Multiple lines of evidence have suggested that amyloid plaques accumulate and persist because dysfunctional microglia are unable to remove them [3],[56],[161]-[163]. While this is clearly a possibility it does not explain why microglia should be phagocytically dysfunctional in the first place especially in young transgenic rodents overexpressing APP where there is no a priori reason for such impairment. Moreover, in human brain there is no evidence showing that microglia are attempting to remove soluble, non-fibrillized Aβ accumulating in diffuse plaques. The lack of amyloid removal may therefore not be due to impaired phagocytic ability but instead be caused by toughness and indigestibility and of the amyloid fibrils resulting in the aforementioned “frustration” which wears down the cells and contributes to their exhaustion together with other factors including naturally occurring senescence. Thus amyloid accumulation, unlike NFD development, may not be a consequence of microglial dysfunction.

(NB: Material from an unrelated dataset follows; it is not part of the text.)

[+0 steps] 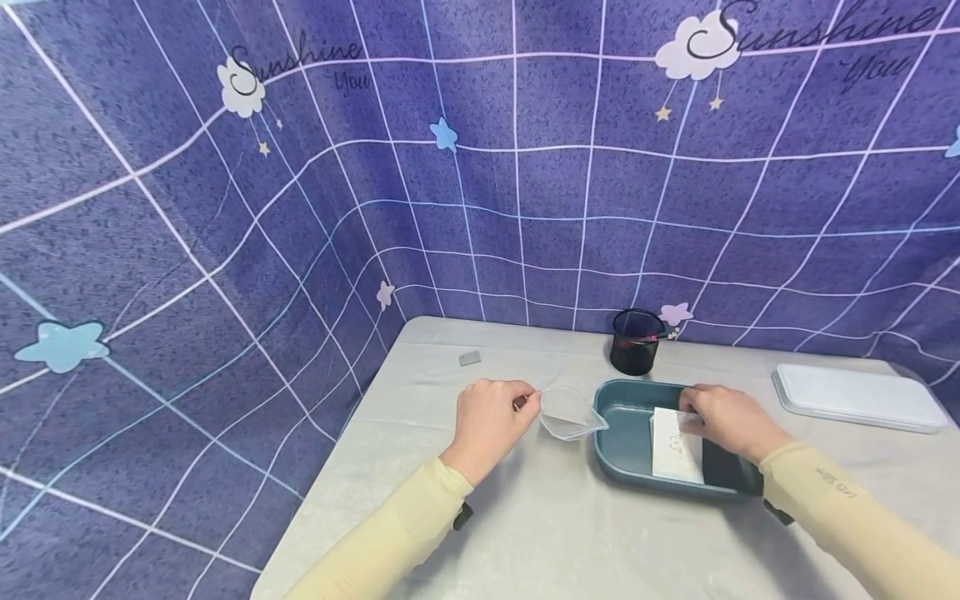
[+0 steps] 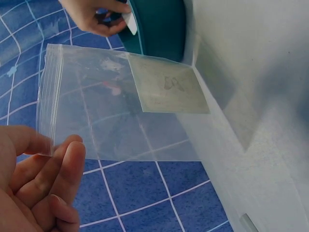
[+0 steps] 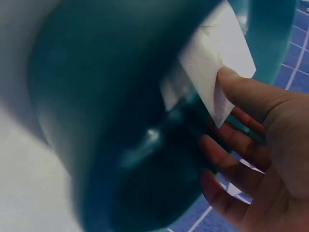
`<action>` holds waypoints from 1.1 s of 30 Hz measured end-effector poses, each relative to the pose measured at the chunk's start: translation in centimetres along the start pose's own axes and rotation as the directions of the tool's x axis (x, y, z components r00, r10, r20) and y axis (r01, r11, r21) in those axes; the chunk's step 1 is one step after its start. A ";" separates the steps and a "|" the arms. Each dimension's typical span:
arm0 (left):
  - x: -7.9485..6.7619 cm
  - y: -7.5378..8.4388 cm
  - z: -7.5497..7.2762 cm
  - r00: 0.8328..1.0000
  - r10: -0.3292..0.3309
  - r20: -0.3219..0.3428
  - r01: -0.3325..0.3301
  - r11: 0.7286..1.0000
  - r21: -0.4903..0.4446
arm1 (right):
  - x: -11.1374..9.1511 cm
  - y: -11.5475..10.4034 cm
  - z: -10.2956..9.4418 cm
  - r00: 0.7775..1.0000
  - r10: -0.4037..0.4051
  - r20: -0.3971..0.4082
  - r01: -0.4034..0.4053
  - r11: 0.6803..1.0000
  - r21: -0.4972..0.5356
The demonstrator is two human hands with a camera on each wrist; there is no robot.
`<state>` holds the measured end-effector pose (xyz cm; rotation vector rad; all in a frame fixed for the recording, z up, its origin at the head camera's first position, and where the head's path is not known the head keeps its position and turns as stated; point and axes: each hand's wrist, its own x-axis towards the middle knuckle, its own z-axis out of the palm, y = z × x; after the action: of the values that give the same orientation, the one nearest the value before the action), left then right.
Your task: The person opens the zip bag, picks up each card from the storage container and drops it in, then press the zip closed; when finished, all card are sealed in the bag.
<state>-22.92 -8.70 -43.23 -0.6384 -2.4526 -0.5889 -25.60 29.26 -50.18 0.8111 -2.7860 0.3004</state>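
Pinching the sealed-strip edge of a clear zip bag [image 1: 568, 413] between thumb and fingertips, the left hand [image 1: 491, 421] holds it up above the bench [image 1: 540, 517], towards the middle of the bench and just left of a teal tray [image 1: 622, 433]; in the left wrist view the bag [image 2: 120, 106] hangs flat and open to view, with a square pale label [image 2: 166, 90] on its face bearing a faint mark that cannot be read. The right hand [image 1: 723, 417] is inside the tray, thumb and fingers closed on the top edge of a white card [image 1: 677, 446]; the right wrist view confirms the thumb [image 3: 241, 87] pressed on the card's corner [image 3: 217, 53], the other fingers curled beneath. The tray sits right of centre, its long side running towards the front edge. Behind it, near the back edge, stands a black mesh cup [image 1: 636, 342]; a white lid [image 1: 858, 397] lies by the right edge, and a small grey piece [image 1: 469, 358] lies near the back left corner. Assessment of handling: the bag is judged very light, limp and slick, likely to sag or slip if held by one point, so the stiffer zip strip is the sound place to hold it. The card appears thin, light and easily creased, best taken by an edge with a gentle pinch
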 end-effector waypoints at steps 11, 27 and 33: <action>0.1 0.1 0.1 1.000 0.002 0.005 -0.002 1.000 0.008 | 0.6 -1.0 -3.8 0.997 -0.031 0.075 0.027 0.998 0.055; 0.1 0.3 0.0 1.000 -0.001 -0.001 0.001 1.000 0.007 | 0.7 -4.1 -6.6 0.995 -0.102 -0.018 0.103 0.989 0.103; 0.1 0.2 0.0 1.000 -0.009 0.003 0.009 1.000 0.003 | 0.9 -6.3 -8.0 0.970 -0.125 -0.210 0.142 0.987 0.070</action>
<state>-22.89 -8.47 -43.12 -0.6274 -2.4604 -0.5882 -21.68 25.68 -41.46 0.9258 -2.5286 0.4535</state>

Metaphorically speaking microglia are hybrids between neuroprotective glia and immunocompetent cells and their functional deterioration plays out in diminished neuroprotection as well as in decreased immunological capabilities. The latter is strikingly illustrated in Figure 10 showing presence of bacteria within the CNS parenchyma. This is a highly unusual phenomenon suggesting profound immunological impairment. Together with the coincident presence of MNGCs one thinks of immune deficiency diseases in humans, notably infection with the human immunodeficiency virus-1 (HIV-1), where MNGCs represent a pathological hallmark and microglial cells themselves are the target of the infectious agent [157],[164]. It is reasonable to assume that the functionality of HIV-infected microglia is severely compromised in terms of both their neuroprotective and immunological properties, which could explain why patients with HIV/AIDS frequently suffer from the consequences of neurodegeneration, i.e. HIV-associated dementia, as well as a high incidence of opportunistic CNS infections, notably toxoplasmosis [165],[166].